Karen Pittman loves being a mom, but says ‘motherhood is a little overrated’
Karen Pittman opens up about the pressure placed on women to become mothers and why fulfillment doesn’t have to come
Karen Pittman opens up about the pressure placed on women to become mothers and why fulfillment doesn’t have to come from raising children.
Actress Karen Pittman is challenging long-held ideas about what it means to be a fulfilled woman.
During a recent episode of “Keep It Positive, Sweetie,” the “Forever” star sat down with host Crystal Renee Hayslett for a candid and refreshingly honest conversation about womanhood, motherhood, and the myths that surround both. And she didn’t hold back, reflecting on a comment she made in a 2022 interview with Scary Mommy.
“It’s really hard to have that conversation, amongst women, where we actually say, ‘Hey, guess what? Motherhood is actually a little overrated,’” she told the publication at the time. Fast forward, three years later, the actress stands by her statement.
“I think that we as women are sold that being a mother is the ultimate experience, maybe behind being a wife,” Pittman explained to the podcast host. “And I’ve had both experiences, and I strongly disagree. There are women in the world who don’t have children, and I wouldn’t say they’re missing out.”
It’s the kind of perspective that feels almost radical in a culture that still measures a woman’s worth by her relationship or reproductive status. However, for Pittman, best known for her roles in “The Morning Show” and “Forever,” modern womanhood is defined by so much more.
“There are so many areas where you can nurture and support and love and care in the same way that I do for my children,” she continued. “And the number one [way] that women can do [that] is to raise themselves up, to support themselves — to, you know, be their own mother and their own father in many ways.”
Now, that’s not to say Pittman doesn’t value motherhood. The actress, who shares two children, Jake and Lena, and may soon take on the role of stepmother to her partner Ade Richardson’s children, said raising her kids has been rewarding and humbling. “I did really need children to grow up,” she said. “I remember being a young girl wanting children, even more than I wanted a husband.”
But she cautioned against the kind of societal and internal pressure that can lead women to make life-altering decisions out of fear or obligation.
Acknowledging the physical and emotional demands of motherhood, she said: “Physically having a child, I think, is very, very difficult, and raising children is next level.”
“Maybe you don’t need to freeze your eggs, maybe you don’t need to stay with that guy because you really do want to have kids, and you feel like that biological clock is ticking,” she added, noting the various ways women can be mothers in this world without having biological children. “There are so many children that need love and support. You know, if you’re not able to biologically have a child, it’s not as if you can’t have a child in your life.”

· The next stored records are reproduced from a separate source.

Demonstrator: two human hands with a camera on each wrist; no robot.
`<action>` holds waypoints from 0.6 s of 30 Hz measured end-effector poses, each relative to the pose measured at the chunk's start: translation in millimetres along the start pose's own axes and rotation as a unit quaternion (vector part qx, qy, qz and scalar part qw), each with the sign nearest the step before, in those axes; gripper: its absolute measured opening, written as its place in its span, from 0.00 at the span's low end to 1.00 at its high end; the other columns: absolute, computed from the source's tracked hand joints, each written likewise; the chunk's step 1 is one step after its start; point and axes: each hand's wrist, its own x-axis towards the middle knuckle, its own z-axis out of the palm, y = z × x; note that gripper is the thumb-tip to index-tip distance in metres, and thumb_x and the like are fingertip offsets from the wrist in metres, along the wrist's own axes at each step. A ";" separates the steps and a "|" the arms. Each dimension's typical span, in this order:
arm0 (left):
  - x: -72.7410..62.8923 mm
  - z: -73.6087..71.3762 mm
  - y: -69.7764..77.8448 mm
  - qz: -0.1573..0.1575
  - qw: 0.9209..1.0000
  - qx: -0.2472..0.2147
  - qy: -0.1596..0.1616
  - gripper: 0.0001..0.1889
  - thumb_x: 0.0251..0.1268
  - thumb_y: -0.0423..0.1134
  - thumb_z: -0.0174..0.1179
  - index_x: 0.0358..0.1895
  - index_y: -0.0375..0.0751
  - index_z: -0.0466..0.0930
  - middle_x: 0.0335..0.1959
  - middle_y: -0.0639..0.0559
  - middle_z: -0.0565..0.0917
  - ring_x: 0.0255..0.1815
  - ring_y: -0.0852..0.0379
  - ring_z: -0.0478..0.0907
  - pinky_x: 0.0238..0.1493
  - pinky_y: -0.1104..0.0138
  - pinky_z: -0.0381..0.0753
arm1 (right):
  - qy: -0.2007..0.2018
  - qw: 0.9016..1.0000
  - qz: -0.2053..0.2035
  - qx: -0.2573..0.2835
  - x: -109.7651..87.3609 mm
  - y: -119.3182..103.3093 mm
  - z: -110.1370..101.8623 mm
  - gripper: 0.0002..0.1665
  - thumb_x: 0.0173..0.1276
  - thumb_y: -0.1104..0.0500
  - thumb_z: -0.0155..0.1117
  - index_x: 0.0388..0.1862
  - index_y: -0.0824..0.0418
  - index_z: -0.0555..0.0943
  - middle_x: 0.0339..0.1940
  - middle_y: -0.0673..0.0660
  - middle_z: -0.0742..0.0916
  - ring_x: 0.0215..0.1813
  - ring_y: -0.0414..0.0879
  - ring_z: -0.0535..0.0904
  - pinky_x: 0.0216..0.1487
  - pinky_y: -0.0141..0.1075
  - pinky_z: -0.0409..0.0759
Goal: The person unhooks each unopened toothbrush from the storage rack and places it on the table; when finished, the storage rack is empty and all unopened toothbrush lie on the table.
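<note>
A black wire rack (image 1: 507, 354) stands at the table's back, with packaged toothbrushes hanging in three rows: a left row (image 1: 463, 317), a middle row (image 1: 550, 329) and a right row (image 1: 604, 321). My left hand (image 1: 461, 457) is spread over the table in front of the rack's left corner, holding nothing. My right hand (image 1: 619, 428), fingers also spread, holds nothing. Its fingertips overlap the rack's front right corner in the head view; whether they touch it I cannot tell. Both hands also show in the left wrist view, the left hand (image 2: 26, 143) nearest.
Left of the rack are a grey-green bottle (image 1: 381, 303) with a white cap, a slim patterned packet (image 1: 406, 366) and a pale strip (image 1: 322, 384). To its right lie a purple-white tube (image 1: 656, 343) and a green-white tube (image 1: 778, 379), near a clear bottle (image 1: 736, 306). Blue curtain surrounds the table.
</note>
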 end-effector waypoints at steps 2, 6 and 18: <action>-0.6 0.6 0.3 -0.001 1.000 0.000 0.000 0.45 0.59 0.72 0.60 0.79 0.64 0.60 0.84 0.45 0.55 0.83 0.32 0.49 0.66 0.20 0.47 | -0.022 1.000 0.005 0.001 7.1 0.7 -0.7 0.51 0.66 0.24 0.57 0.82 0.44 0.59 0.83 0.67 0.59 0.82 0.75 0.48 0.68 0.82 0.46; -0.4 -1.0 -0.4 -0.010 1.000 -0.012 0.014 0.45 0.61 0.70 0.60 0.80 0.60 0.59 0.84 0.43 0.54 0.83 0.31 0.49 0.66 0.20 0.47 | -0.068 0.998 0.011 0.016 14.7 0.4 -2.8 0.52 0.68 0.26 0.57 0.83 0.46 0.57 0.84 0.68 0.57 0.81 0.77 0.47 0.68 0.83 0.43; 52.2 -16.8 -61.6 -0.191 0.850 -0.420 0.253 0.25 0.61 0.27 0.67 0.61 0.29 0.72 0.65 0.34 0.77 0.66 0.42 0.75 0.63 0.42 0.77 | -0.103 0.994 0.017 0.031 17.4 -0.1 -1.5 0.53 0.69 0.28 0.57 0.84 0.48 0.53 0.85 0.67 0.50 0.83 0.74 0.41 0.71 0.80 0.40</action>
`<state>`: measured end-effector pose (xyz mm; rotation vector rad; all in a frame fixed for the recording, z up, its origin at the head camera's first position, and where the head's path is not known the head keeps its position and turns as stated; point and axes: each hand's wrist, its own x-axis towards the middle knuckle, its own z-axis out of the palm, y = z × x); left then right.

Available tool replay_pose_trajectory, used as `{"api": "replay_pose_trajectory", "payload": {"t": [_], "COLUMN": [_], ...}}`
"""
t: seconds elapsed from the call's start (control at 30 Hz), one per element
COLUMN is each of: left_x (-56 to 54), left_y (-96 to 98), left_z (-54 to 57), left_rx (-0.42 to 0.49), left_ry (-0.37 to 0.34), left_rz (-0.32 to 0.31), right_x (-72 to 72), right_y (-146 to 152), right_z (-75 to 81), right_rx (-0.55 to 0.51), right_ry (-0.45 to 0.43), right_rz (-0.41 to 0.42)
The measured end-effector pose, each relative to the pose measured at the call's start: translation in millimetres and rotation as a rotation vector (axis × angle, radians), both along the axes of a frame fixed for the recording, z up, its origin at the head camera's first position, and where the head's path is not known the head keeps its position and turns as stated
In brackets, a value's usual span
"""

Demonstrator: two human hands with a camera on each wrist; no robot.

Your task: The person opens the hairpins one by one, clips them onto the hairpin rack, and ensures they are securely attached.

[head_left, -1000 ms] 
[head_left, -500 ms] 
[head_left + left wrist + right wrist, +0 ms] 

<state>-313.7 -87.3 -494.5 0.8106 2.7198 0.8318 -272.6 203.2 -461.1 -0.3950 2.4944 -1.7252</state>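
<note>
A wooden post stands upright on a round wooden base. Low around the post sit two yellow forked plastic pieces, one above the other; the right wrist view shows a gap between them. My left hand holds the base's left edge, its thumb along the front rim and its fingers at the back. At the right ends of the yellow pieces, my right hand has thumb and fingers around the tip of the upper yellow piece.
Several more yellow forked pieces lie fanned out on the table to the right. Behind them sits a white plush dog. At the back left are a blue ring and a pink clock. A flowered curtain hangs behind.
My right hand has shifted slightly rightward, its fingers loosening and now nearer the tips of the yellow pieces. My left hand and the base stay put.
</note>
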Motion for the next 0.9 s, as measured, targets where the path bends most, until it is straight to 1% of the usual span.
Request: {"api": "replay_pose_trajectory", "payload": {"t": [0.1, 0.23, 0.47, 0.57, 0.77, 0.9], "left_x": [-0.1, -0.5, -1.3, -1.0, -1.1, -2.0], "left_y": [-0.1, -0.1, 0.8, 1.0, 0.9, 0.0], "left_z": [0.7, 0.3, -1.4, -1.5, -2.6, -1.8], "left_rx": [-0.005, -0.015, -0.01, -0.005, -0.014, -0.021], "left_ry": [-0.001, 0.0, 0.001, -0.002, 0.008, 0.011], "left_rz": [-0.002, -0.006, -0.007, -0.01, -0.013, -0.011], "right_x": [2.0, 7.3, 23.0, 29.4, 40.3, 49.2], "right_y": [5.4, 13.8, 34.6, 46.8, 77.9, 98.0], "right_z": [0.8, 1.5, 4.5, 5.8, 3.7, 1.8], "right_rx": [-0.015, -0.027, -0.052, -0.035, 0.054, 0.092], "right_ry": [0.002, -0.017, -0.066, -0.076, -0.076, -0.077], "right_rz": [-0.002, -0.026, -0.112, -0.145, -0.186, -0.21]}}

Still, Pittman admits her maternal instincts run deep. She laughed about how her kids tease her for her reaction to crying babies in public. “If I hear a baby crying, my kids know they’re like ‘get that crying baby away from my mother because she hates a crying baby,’” Pittman joked explaining how her nerves kick in and her first response is “Let me fix that baby. I can take care of that baby [it happens everywhere] on the train, on a plane, in a restaurant. That’s my special power.”
For Pittman, motherhood isn’t something to reject or overly revere. It’s just one of many ways women can express love, care and purpose. However, just as becoming a mother can alter your body and perspective, she stressed how it can alter your relationship.
“I love that we’re talking about this because it’s such a real conversation,” she said. “There’s the pressure the world puts on you to be a mother and a wife, and then the pressure that happens when you’re actually in a relationship, where you really want to live in that space. A relationship changes so much when a child enters it. So you really do want to be thoughtful, intentional. Because it’s going to change the entire dynamic of how you live with that person, how you see them.”